Ke Jianwei, Watras Alex J, Kim Jae-Jun, Liu Hewei, Jiang Hongrui, Hu Yu Hen
The Department of Electrical and Computer Engineering at the University of Wisconsin-Madison, 1415 Engineering Drive, Madison, WI 53706, USA.
J Signal Process Syst. 2022 Mar;94(3):329-343. doi: 10.1007/s11265-021-01729-0. Epub 2022 Jan 27.
A real-time 3D visualization (RT3DV) system using a multiview RGB camera array is presented. RT3DV can process multiple synchronized video streams to produce a stereo video of a dynamic scene from a chosen view angle. Its design objective is to facilitate 3D visualization at the video frame rate with good viewing quality. To facilitate 3D vision, RT3DV estimates and updates a surface mesh model formed directly from a set of sparse key points. The 3D coordinates of these key points are estimated from matching 2D key points across multiview video streams with the aid of epipolar geometry and trifocal tensor. To capture the scene dynamics, 2D key points in individual video streams are tracked between successive frames. We implemented a proof of concept RT3DV system tasked to process five synchronous video streams acquired by an RGB camera array. It achieves a processing speed of 44 milliseconds per frame and a peak signal to noise ratio (PSNR) of 15.9 dB from a viewpoint coinciding with a reference view. As a comparison, an image-based MVS algorithm utilizing a dense point cloud model and frame by frame feature detection and matching will require 7 seconds to render a frame and yield a reference view PSNR of 16.3 dB.

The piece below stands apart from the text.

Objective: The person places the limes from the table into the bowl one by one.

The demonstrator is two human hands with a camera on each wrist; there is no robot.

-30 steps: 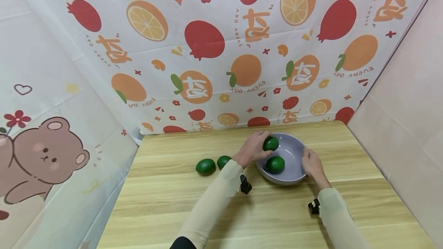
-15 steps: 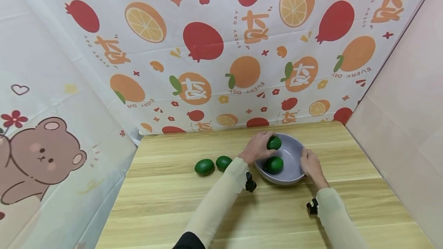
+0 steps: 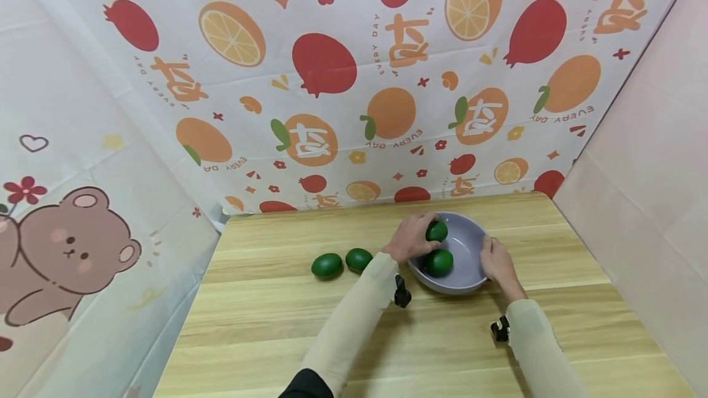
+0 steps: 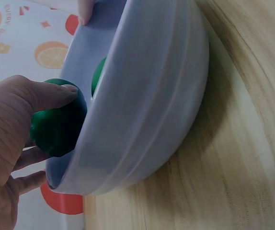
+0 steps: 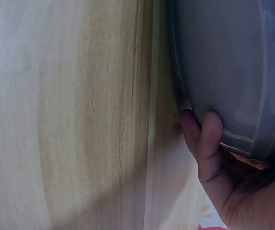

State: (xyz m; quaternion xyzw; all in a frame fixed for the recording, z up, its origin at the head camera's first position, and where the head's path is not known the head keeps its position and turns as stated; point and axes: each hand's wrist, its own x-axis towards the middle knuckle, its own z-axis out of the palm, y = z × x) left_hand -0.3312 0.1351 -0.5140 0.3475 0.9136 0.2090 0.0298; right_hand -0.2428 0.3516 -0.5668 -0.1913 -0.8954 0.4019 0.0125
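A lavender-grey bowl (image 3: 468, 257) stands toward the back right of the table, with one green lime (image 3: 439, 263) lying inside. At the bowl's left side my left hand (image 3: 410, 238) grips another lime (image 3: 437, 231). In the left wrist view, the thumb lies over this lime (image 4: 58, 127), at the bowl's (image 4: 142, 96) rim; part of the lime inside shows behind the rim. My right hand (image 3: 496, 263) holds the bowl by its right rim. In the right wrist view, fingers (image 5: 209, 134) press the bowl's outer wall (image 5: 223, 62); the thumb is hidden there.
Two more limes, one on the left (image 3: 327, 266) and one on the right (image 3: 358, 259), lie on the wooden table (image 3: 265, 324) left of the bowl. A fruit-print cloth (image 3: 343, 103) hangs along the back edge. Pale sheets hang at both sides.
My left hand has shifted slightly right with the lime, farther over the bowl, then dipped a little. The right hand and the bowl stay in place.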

本文提出了一种使用多视图RGB相机阵列的实时3D可视化(RT3DV)系统。RT3DV能够处理多个同步视频流,以从选定视角生成动态场景的立体视频。其设计目标是在视频帧率下实现具有良好观看质量的3D可视化。为便于实现3D视觉,RT3DV估计并更新直接由一组稀疏关键点形成的表面网格模型。这些关键点的3D坐标借助对极几何和三焦点张量,通过跨多视图视频流匹配2D关键点来估计。为捕捉场景动态,在连续帧之间跟踪各个视频流中的2D关键点。我们实现了一个概念验证的RT3DV系统,其任务是处理由RGB相机阵列采集的五个同步视频流。从与参考视图一致的视角来看,它实现了每帧44毫秒的处理速度以及15.9 dB的峰值信噪比(PSNR)。作为对比,一种利用密集点云模型以及逐帧特征检测和匹配的基于图像的多视图立体(MVS)算法渲染一帧需要7秒,并且参考视图的PSNR为16.3 dB。